Clinical Obstetrics, Gynecology and Reproductive Medicine
Background: Many studies have suggested that female obesity has an impact on oocyte quality, embryo quality, and endometrial maturation in couples undergoing in vitro fertilization/intracytoplasmic sperm injection (IVF/ICSI). In contrast, there are few data on the management of intrauterine insemination (IUI) in obese women. The objectives of the present study were to evaluate the clinical pregnancy and live birth rates in IVF/ICSI and IUI for overweight or obese women and to determine positive or negative predictive factors for pregnancy. Method: We analyzed long GnRH agonist or GnRH antagonist protocols with FSH/hMG for IVF/ICSI, and FSH/hMG alone for IUI. We classified the women into three groups: normal weight, overweight, and obesity.

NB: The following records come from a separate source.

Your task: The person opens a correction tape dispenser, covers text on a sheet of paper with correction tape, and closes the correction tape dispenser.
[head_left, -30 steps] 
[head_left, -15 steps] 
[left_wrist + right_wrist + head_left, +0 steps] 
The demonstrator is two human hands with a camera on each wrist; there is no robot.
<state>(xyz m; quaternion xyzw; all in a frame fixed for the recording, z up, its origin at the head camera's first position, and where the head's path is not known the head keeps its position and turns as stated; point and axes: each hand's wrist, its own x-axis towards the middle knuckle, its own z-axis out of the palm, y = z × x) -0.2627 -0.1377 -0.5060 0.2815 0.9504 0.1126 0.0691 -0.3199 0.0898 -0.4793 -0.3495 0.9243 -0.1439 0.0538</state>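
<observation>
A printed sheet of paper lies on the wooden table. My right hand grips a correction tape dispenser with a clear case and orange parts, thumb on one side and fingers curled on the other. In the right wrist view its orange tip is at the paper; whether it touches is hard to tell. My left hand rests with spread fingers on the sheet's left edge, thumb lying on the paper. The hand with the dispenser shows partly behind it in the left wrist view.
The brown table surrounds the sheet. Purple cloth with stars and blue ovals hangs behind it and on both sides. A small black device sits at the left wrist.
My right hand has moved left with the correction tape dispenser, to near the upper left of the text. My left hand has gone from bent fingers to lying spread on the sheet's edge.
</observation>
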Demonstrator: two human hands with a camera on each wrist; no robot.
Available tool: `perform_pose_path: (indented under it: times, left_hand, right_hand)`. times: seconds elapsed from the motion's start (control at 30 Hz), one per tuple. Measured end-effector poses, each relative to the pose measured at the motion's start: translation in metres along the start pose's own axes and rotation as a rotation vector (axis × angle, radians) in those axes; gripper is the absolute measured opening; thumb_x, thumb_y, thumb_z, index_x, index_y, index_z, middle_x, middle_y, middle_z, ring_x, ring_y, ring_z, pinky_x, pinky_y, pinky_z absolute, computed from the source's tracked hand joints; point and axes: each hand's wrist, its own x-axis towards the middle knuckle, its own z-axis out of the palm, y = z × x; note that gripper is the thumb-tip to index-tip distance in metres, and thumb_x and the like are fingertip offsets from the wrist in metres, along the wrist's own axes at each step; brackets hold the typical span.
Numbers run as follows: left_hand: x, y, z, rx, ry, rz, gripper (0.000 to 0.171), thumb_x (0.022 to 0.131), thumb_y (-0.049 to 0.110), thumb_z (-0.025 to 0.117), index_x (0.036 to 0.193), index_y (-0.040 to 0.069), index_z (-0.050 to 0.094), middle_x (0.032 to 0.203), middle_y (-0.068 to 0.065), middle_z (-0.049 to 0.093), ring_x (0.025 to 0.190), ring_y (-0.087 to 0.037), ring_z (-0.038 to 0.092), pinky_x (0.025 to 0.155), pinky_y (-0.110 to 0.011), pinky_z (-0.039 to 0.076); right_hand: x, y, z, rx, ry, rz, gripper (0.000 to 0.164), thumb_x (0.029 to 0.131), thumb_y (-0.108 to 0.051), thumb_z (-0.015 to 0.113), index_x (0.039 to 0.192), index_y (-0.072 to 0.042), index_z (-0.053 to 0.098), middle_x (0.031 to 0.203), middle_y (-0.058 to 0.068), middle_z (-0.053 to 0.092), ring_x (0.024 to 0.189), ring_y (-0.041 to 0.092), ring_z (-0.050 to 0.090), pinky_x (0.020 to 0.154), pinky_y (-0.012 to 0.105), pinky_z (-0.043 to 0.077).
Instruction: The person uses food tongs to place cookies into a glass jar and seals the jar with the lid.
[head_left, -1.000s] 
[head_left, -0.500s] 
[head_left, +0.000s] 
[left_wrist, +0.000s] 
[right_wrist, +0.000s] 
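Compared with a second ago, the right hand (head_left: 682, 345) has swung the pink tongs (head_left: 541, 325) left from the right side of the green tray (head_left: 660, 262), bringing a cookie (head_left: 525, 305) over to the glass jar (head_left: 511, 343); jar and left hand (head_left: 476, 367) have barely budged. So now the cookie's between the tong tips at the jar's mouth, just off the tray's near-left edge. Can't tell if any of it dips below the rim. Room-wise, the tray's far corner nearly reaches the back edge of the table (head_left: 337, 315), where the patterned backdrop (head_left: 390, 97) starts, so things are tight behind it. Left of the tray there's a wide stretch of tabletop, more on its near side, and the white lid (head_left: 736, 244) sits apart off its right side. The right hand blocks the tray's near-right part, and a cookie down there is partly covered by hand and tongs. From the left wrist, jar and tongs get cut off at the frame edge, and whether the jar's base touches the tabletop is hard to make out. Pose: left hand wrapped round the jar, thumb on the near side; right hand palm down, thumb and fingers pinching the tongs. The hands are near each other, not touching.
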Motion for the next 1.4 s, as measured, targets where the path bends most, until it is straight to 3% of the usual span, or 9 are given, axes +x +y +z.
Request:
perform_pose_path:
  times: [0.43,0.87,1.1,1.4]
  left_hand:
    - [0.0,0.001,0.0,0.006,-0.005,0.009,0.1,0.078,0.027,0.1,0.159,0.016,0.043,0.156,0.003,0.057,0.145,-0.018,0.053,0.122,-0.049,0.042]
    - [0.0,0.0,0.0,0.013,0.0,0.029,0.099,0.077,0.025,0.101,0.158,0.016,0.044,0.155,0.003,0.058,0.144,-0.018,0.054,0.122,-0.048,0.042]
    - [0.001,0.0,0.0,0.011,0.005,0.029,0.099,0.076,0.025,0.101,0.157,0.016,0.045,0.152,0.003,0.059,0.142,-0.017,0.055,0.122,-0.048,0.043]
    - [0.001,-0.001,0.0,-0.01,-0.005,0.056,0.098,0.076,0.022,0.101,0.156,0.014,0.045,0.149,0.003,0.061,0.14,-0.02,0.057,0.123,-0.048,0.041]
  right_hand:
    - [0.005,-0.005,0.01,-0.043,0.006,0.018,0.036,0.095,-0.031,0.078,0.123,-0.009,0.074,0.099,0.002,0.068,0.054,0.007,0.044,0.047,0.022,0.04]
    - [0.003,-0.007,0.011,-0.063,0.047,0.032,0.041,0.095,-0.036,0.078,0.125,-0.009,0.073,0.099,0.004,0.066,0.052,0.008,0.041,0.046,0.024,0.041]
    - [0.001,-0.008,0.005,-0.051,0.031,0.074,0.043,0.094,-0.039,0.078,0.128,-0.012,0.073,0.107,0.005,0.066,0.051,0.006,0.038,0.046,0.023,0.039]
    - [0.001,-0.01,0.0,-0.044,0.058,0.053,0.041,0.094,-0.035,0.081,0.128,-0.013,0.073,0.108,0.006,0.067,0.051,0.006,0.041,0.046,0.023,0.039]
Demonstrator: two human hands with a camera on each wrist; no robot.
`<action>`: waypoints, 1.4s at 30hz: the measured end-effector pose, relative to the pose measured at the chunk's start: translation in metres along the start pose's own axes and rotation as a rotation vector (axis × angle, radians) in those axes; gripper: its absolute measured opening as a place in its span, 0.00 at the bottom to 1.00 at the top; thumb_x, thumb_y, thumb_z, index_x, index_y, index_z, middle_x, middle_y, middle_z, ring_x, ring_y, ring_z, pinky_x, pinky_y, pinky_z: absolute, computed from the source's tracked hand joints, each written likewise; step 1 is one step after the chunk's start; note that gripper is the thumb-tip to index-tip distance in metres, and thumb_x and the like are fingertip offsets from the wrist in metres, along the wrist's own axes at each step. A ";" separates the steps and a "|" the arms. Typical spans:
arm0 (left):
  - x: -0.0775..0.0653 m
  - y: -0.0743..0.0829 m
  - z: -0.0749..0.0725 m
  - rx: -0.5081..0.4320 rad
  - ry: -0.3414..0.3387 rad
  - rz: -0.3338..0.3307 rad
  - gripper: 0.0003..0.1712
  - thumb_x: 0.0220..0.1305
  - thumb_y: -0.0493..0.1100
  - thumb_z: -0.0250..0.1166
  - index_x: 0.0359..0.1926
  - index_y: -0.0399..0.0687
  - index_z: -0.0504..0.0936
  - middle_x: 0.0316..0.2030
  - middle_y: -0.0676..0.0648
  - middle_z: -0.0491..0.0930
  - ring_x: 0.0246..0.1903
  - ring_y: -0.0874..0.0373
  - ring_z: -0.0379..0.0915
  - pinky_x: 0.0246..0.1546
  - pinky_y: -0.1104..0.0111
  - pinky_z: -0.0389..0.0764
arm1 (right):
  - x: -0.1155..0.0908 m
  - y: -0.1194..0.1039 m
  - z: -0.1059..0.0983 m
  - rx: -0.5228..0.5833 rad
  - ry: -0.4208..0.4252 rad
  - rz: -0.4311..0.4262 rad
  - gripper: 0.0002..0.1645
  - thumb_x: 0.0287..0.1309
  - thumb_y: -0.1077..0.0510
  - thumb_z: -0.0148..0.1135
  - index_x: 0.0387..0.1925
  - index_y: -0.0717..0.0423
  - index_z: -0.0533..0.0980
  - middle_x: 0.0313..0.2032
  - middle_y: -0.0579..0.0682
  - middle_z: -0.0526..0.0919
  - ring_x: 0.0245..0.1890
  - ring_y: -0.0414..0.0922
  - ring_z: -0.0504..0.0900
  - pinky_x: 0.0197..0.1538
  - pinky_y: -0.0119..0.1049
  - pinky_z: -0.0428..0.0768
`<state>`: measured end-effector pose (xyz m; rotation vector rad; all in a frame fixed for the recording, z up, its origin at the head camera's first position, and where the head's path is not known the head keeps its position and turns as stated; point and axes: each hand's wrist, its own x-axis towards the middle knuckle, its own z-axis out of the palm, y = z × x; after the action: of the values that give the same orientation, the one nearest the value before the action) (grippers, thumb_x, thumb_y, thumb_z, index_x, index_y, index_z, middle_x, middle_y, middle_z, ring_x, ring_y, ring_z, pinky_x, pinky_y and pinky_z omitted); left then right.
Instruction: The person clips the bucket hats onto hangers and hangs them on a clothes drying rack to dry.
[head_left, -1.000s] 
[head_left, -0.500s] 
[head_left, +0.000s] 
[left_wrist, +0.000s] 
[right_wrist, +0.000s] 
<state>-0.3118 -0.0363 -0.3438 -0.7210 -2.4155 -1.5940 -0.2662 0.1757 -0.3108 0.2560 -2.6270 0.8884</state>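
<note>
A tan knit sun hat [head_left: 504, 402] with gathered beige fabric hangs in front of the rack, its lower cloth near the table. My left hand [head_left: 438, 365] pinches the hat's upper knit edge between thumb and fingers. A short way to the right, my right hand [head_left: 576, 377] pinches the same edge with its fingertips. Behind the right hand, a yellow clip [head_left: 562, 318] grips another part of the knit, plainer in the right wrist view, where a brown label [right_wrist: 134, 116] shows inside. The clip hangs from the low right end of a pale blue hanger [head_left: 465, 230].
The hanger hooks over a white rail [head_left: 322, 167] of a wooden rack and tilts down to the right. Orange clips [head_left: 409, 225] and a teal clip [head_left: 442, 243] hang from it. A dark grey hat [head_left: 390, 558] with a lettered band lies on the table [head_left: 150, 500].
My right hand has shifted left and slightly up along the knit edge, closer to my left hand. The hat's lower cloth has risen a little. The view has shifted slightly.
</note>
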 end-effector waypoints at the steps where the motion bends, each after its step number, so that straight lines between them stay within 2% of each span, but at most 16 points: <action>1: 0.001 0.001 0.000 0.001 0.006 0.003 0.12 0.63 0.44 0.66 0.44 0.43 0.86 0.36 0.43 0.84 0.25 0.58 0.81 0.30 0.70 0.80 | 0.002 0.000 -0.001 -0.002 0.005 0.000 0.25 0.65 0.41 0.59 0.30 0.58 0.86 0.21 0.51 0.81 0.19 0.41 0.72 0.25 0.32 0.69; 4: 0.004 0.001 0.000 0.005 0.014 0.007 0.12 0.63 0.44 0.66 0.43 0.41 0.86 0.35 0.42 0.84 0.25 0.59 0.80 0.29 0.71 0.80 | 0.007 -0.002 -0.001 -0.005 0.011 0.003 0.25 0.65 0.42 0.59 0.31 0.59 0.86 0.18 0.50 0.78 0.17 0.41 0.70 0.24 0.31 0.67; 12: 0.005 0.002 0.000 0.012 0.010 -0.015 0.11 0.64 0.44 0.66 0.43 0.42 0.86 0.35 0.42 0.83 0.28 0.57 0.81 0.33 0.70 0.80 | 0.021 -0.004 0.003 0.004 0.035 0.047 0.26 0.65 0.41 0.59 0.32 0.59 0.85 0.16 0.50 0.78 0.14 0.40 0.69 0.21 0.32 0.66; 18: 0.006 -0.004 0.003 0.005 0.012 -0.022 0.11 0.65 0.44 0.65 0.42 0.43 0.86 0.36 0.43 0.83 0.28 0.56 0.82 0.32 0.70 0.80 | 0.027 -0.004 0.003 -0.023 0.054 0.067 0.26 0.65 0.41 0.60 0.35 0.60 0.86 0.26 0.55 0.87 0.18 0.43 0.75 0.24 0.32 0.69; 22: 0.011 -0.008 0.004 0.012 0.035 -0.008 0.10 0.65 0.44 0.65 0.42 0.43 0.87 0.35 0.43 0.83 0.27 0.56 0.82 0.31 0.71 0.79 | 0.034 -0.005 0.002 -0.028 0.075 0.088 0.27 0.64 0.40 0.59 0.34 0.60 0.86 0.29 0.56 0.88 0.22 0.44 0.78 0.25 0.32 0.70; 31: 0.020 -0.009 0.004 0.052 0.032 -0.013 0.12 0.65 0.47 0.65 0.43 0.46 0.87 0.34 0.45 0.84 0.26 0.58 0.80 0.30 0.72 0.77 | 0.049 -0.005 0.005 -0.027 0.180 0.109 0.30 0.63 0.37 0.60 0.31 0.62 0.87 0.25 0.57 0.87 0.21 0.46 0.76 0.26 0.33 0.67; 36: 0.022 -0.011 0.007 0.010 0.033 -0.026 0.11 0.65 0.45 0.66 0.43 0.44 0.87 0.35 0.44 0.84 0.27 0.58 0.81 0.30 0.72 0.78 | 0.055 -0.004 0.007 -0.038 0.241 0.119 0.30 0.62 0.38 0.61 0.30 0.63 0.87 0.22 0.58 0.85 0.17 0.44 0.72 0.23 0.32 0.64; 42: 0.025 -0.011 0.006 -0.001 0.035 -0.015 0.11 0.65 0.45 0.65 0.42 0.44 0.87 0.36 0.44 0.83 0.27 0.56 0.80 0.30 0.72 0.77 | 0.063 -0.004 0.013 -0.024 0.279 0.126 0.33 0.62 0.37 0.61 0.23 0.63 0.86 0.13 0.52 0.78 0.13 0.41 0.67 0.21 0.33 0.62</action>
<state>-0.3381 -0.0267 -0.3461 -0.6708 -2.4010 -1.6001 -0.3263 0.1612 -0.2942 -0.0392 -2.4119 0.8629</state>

The latter group was divided into two obesity subgroups: class 1 and class 2/3. We recorded data on the patients' demographic, stimulation cycles, embryo cultures, and ongoing pregnancies obtained. For IVF/ICSI and IUI, we performed a univariate analysis of factors that were predictive of pregnancy and then selected a number for inclusion in a multivariate analysis. Results: The study included 1153 IVF/ICSI cycles and 541 IUI cycles. The clinical pregnancy and live birth rates in IVF/ICSI did not vary as a function of the female BMI. In IUI, the clinical pregnancy and live birth rates were significantly higher among obese women (21.6% and 17.7%, respectively) than among women of normal weight (12.2% and 9.3%, respectively; p<0.05). In IVF/ICSI and IUI, we did not observe an association between the spontaneous miscarriage rate and the BMI. In a univariate analysis, several predictive factors were found for IVF/ICSI and IUI. However, in a multivariate analysis, pregnancy in IVF/ICSI was notably predicted by the number of embryos obtained (≥5), whereas the absence of pregnancy in IUI was notably predicted by a monofollicular response to ovarian stimulation (p<0.001 for both). Conclusions: Our study did not find differences in clinical pregnancy and live birth rates as a function of female BMI in IVF/ICSI, and even evidenced higher rates among obese women in IUI. Nevertheless, women should be encouraged to lose weight if allowed by the setting and their age; this may decrease the incidence of obstetric complications during assisted reproductive technology programs.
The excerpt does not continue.